Underappraising runs the risk of merely appraising the liquidation value, i.e. - land plus building as though it were vacant. Overappraising often results when the owners numbers are "cooked." and we run the risk of mixing business value and real value when a bank often asks for "market value" without a real distinction of what they want.

I find buyers want to know what the gross is. Thus a GIM calculation may be the best indicator of value. In the Rule of Thumb world that might be called Years to Payout instead of GIM. Often I find a 3 - 5 to 1 ratio is applicable for owner operated businesses.

More sophisticated analysis may be applicable to rentals, such as motels, apartments, etc. but mom & pop shops, small oil and gas interests, etc. are appraised by GIMs.

I have a tendency to rely upon the cost approach as a way to bracket the probable value. A location has to be extremely unique, (such as, in front of the SuperCenter or only vendor in the State park) for cost of land plus building contribution to not be a cap of the value, otherwise go somewhere and build one just like it.
 
Tom:

Welcome back, I was thinking about you last week. I thought it was around the time for your return. George, no shame in using Ellwood, especially in the past. It is just that DCFs are more efficient given spread sheet programs now available. Furthermore, DCFs are easier to follow. Terrel, I would agree that are a number of property types where it is near impossible to distinguish business value from market value, even though many appraisers try. Steve, I for one am interested in hearing more about the court case you are talking about. Could you please share more details on the case?


Steve Vertin
 
Terrel, good post. It pretty much reflects my view of discerning levels of analysis in the income approach. I have always taught that we are emulating the market and our analysis should be at a level commensurate with a typical buyer. The only thing I might take issue with is your use of the GIM. I don't find too many investors in my market making purchase decisions based on GIM without careful examination of lease terms and expense ratios, which brings you back to NOI.
 
Steve,
I will give you the readers digest version of the case if you send me a private message.

Tom,
I agree about intellectual and academic discourse.

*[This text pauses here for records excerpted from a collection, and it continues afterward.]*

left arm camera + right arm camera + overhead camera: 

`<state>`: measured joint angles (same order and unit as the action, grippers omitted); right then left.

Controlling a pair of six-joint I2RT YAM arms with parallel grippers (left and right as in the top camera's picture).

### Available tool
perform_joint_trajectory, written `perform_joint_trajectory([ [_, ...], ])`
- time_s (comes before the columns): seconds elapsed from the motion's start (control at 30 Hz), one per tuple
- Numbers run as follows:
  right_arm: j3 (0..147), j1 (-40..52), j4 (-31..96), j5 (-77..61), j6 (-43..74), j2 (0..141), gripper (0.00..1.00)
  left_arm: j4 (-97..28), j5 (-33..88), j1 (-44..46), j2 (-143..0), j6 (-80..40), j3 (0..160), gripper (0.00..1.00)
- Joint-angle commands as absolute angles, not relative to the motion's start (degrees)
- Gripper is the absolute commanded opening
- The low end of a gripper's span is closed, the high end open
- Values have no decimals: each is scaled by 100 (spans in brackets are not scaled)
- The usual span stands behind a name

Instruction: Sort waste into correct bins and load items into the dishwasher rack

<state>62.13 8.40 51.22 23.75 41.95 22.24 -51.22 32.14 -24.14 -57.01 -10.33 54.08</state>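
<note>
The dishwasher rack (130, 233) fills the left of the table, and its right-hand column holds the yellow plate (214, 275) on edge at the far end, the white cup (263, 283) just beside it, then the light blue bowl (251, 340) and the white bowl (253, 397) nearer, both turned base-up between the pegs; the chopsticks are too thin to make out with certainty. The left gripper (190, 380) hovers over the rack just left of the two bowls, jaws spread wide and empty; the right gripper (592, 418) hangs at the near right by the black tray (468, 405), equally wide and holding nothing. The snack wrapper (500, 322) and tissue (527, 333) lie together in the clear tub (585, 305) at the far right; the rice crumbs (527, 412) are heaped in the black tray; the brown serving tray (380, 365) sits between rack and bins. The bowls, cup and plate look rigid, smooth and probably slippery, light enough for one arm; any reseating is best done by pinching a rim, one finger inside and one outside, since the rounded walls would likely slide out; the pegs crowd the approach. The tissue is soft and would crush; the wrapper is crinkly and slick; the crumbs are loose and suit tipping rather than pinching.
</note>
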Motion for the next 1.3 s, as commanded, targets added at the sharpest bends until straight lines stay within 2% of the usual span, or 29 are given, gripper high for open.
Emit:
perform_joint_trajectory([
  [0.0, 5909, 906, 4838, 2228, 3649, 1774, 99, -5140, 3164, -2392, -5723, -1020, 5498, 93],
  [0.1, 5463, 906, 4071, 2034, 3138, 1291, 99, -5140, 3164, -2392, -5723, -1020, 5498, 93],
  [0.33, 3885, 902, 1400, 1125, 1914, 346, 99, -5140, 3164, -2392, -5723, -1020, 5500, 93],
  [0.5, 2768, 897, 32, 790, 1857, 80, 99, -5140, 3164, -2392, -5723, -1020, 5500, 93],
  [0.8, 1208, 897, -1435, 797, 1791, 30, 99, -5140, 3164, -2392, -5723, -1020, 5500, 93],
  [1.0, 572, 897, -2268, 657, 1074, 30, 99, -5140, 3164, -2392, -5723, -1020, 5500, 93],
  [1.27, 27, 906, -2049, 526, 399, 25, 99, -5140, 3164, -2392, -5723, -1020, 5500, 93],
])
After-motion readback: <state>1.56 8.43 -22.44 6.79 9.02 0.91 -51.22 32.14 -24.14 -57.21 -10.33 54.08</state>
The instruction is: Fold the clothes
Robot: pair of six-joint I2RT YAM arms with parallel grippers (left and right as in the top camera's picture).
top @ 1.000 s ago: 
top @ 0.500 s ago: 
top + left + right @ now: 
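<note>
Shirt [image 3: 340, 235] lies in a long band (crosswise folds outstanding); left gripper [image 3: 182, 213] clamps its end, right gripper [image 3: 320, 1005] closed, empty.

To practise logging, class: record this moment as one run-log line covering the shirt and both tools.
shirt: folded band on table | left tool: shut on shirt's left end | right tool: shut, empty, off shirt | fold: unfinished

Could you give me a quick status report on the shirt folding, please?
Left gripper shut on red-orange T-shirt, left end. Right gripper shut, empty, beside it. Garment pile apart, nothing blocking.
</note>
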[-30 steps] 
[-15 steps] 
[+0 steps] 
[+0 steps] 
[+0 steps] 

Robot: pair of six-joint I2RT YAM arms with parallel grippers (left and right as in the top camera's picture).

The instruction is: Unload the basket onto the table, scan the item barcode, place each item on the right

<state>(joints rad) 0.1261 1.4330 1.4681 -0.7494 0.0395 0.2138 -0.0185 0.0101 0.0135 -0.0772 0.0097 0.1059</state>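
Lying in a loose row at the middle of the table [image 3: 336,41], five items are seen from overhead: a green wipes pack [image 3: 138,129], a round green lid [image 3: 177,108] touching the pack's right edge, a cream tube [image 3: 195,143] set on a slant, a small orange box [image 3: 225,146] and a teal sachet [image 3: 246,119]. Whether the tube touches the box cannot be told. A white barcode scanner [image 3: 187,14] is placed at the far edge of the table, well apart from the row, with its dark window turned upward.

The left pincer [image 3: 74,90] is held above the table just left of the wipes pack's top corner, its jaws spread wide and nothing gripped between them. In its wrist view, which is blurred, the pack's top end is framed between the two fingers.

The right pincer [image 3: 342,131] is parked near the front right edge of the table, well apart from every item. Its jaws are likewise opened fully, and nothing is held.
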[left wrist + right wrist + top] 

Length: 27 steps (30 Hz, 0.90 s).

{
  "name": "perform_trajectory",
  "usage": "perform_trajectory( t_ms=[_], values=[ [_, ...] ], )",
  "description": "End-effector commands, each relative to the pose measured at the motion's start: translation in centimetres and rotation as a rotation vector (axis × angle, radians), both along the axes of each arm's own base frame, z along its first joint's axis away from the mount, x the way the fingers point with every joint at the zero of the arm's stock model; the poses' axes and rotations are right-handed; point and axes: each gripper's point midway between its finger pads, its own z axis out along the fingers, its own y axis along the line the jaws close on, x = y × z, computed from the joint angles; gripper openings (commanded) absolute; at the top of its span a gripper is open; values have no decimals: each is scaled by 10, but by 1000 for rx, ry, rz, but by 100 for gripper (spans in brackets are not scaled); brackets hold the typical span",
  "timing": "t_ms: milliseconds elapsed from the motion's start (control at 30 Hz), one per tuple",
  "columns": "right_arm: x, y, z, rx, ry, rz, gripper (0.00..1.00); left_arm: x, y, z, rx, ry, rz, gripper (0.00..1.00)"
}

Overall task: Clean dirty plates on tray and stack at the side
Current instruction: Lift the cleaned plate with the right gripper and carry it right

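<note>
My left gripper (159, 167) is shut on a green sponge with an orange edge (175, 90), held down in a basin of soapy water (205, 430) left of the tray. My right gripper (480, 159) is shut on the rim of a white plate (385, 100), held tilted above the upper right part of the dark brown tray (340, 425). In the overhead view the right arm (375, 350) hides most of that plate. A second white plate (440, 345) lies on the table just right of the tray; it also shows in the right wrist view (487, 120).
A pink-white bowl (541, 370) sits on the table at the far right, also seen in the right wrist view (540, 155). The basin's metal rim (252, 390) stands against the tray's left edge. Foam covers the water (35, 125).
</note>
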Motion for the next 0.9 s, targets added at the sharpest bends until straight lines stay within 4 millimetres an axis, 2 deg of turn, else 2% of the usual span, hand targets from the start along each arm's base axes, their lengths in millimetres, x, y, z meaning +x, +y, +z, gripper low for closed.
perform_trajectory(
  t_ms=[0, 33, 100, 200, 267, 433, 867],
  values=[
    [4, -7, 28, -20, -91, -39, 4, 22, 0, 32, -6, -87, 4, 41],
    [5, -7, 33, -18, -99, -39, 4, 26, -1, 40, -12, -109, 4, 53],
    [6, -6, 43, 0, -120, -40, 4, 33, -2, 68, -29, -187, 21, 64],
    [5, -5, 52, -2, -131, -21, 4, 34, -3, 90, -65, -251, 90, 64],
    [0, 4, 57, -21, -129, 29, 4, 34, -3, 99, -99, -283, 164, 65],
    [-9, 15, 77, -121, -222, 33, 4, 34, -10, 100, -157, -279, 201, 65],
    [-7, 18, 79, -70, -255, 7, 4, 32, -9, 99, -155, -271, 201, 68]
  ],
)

I slung some of that mud after running out of other cheeks.

On your point that the difference between DCF and Direct Cap being moot-
I would refer you to SMT-2 of USPAP. Parts of which, state:
"Discounted Cash Flow is an accepted analytical tool and method of valuation within the income approach…
DCF analysis is an additional tool available to the appraiser and is best applied to value estimates in the context of other approaches…
This statement focuses on the criteria for proper DCF analysis and does not imply that DCF analysis is or should be the only method employed"

I may have neglected to mention that my post was in reference to an apartment appraisal where DCF is the only method used.